╭──

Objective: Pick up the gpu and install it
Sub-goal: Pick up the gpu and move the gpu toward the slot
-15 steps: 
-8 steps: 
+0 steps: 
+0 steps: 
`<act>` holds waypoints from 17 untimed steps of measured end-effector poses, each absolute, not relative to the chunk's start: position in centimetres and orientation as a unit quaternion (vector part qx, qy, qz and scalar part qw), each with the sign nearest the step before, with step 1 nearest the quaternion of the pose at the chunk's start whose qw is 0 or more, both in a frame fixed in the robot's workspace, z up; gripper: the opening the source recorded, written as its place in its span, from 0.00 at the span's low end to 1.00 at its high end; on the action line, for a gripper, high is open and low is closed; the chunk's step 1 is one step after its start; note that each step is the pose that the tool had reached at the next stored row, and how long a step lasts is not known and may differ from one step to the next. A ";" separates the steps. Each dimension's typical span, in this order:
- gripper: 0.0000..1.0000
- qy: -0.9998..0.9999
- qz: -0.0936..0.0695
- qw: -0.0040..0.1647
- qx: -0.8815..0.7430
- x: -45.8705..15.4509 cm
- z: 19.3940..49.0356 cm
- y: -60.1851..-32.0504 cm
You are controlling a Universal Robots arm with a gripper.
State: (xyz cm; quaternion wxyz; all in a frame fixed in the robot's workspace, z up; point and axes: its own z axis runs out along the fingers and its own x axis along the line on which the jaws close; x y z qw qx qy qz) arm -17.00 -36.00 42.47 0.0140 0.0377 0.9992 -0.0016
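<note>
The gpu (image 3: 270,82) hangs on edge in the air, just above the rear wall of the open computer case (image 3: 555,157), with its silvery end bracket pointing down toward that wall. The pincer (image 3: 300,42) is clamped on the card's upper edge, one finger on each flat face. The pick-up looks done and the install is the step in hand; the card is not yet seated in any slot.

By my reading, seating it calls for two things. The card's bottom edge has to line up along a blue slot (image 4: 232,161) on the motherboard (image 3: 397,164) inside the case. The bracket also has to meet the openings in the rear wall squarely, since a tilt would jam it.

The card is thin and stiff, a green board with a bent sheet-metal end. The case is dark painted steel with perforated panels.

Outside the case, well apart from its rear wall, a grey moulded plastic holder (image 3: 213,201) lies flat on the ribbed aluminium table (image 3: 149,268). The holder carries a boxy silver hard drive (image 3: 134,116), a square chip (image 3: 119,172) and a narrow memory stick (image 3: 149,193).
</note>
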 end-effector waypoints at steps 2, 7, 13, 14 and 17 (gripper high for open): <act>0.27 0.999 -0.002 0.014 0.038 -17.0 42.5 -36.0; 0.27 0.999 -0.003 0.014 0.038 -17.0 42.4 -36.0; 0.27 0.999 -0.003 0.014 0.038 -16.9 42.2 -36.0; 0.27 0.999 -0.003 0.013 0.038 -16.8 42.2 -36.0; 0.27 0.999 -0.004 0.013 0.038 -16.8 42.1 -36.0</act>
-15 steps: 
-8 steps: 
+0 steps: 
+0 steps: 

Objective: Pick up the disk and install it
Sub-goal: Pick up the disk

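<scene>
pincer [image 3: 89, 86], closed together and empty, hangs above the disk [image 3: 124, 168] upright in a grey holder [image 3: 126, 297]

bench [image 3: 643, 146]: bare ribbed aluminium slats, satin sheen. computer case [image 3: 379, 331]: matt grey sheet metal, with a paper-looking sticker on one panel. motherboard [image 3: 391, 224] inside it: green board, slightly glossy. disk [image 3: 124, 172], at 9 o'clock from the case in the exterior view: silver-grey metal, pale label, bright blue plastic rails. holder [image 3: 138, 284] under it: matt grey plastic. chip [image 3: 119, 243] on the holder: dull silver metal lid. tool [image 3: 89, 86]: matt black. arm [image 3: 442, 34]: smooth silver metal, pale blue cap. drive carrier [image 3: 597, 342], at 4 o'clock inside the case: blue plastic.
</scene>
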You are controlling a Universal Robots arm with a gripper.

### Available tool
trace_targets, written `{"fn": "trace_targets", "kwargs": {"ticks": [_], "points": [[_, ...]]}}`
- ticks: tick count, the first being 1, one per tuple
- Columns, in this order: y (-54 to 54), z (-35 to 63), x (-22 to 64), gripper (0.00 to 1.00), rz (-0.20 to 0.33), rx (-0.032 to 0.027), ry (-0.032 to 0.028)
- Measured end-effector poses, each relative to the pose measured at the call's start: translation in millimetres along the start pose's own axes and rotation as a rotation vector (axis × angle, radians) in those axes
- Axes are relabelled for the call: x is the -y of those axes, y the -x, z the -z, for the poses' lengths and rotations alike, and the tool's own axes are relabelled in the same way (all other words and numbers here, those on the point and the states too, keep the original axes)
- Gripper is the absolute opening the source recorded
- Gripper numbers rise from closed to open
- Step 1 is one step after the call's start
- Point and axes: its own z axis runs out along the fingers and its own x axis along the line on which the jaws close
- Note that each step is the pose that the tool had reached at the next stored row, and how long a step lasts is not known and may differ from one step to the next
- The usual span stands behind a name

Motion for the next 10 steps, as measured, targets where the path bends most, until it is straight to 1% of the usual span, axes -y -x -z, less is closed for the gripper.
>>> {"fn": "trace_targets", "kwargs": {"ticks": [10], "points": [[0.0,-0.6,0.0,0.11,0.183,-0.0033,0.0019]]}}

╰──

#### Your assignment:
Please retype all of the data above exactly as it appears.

#### Solution for this problem:
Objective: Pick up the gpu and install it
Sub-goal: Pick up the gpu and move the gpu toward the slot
-15 steps: 
-8 steps: 
+0 steps: 
+0 steps: 
`<act>` holds waypoints from 17 untimed steps of measured end-effector poses, each absolute, not relative to the chunk's start: position in centimetres and orientation as a unit quaternion (vector part qx, qy, qz and scalar part qw), each with the sign nearest the step before, with step 1 nearest the quaternion of the pose at the chunk's start whose qw is 0 or more, both in a frame fixed in the robot's workspace, z up; gripper: the opening the source recorded, written as its place in its span, from 0.00 at the span's low end to 1.00 at its high end; on the action line, for a gripper, high is open and low is closed; the chunk's step 1 is one step after its start; note that each step is the pose that the tool had reached at the next stored row, and how long a step lasts is not known and may differ from one step to the next. A ";" separates the steps. Each dimension's typical span, in this order:
- gripper: 0.0000..1.0000
- qy: -0.9998..0.9999
- qz: -0.0936..0.0695
- qw: -0.0040..0.1647
- qx: -0.8815..0.7430
- x: -45.8705..15.4509 cm
- z: 19.3940..49.0356 cm
- y: -60.1851..-32.0504 cm
You are controlling a Universal Robots arm with a gripper.
State: (xyz cm; quaternion wxyz; all in a frame fixed in the robot's workspace, z up; point and axes: its own z axis runs out along the fingers and its own x axis along the line on which the jaws close; x y z qw qx qy qz) arm -17.00 -36.00 42.47 0.0140 0.0377 0.9992 -0.0016
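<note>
The gpu (image 3: 270,82) hangs on edge in the air, just above the rear wall of the open computer case (image 3: 555,157), with its silvery end bracket pointing down toward that wall. The pincer (image 3: 300,42) is clamped on the card's upper edge, one finger on each flat face. The pick-up looks done and the install is the step in hand; the card is not yet seated in any slot.

By my reading, seating it calls for two things. The card's bottom edge has to line up along a blue slot (image 4: 232,161) on the motherboard (image 3: 397,164) inside the case. The bracket also has to meet the openings in the rear wall squarely, since a tilt would jam it.

The card is thin and stiff, a green board with a bent sheet-metal end. The case is dark painted steel with perforated panels.

Outside the case, well apart from its rear wall, a grey moulded plastic holder (image 3: 213,201) lies flat on the ribbed aluminium table (image 3: 149,268). The holder carries a boxy silver hard drive (image 3: 134,116), a square chip (image 3: 119,172) and a narrow memory stick (image 3: 149,193).
</note>
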 end-effector waypoints at steps 2, 7, 13, 14 and 17 (gripper high for open): <act>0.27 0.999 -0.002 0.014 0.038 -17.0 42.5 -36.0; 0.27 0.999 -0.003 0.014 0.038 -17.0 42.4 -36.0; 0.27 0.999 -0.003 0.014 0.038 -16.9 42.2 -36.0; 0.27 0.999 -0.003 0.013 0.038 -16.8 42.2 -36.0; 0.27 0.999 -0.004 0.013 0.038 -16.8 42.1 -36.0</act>
-15 steps: 
-8 steps: 
+0 steps: 
+0 steps: 

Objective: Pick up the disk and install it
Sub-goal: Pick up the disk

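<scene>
pincer [image 3: 89, 86], closed together and empty, hangs above the disk [image 3: 124, 168] upright in a grey holder [image 3: 126, 297]

bench [image 3: 643, 146]: bare ribbed aluminium slats, satin sheen. computer case [image 3: 379, 331]: matt grey sheet metal, with a paper-looking sticker on one panel. motherboard [image 3: 391, 224] inside it: green board, slightly glossy. disk [image 3: 124, 172], at 9 o'clock from the case in the exterior view: silver-grey metal, pale label, bright blue plastic rails. holder [image 3: 138, 284] under it: matt grey plastic. chip [image 3: 119, 243] on the holder: dull silver metal lid. tool [image 3: 89, 86]: matt black. arm [image 3: 442, 34]: smooth silver metal, pale blue cap. drive carrier [image 3: 597, 342], at 4 o'clock inside the case: blue plastic.
</scene>
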You are controlling a Universal Robots arm with a gripper.

### Available tool
trace_targets, written `{"fn": "trace_targets", "kwargs": {"ticks": [_], "points": [[_, ...]]}}`
- ticks: tick count, the first being 1, one per tuple
- Columns, in this order: y (-54 to 54), z (-35 to 63), x (-22 to 64), gripper (0.00 to 1.00), rz (-0.20 to 0.33), rx (-0.032 to 0.027), ry (-0.032 to 0.028)
- Measured end-effector poses, each relative to the pose measured at the call's start: translation in millimetres along the start pose's own axes and rotation as a rotation vector (axis × angle, radians) in those axes
- Axes are relabelled for the call: x is the -y of those axes, y the -x, z the -z, for the poses' lengths and rotations alike, and the tool's own axes are relabelled in the same way (all other words and numbers here, those on the point and the states too, keep the original axes)
- Gripper is the absolute opening the source recorded
- Gripper numbers rise from closed to open
- Step 1 is one step after the call's start
- Point and axes: its own z axis runs out along the fingers and its own x axis along the line on which the jaws close
- Note that each step is the pose that the tool had reached at the next stored row, and how long a step lasts is not known and may differ from one step to the next
- The usual span stands behind a name

Motion for the next 10 steps, as measured, targets where the path bends most, until it is straight to 1% of the usual span, axes -y -x -z, less is closed for the gripper.
>>> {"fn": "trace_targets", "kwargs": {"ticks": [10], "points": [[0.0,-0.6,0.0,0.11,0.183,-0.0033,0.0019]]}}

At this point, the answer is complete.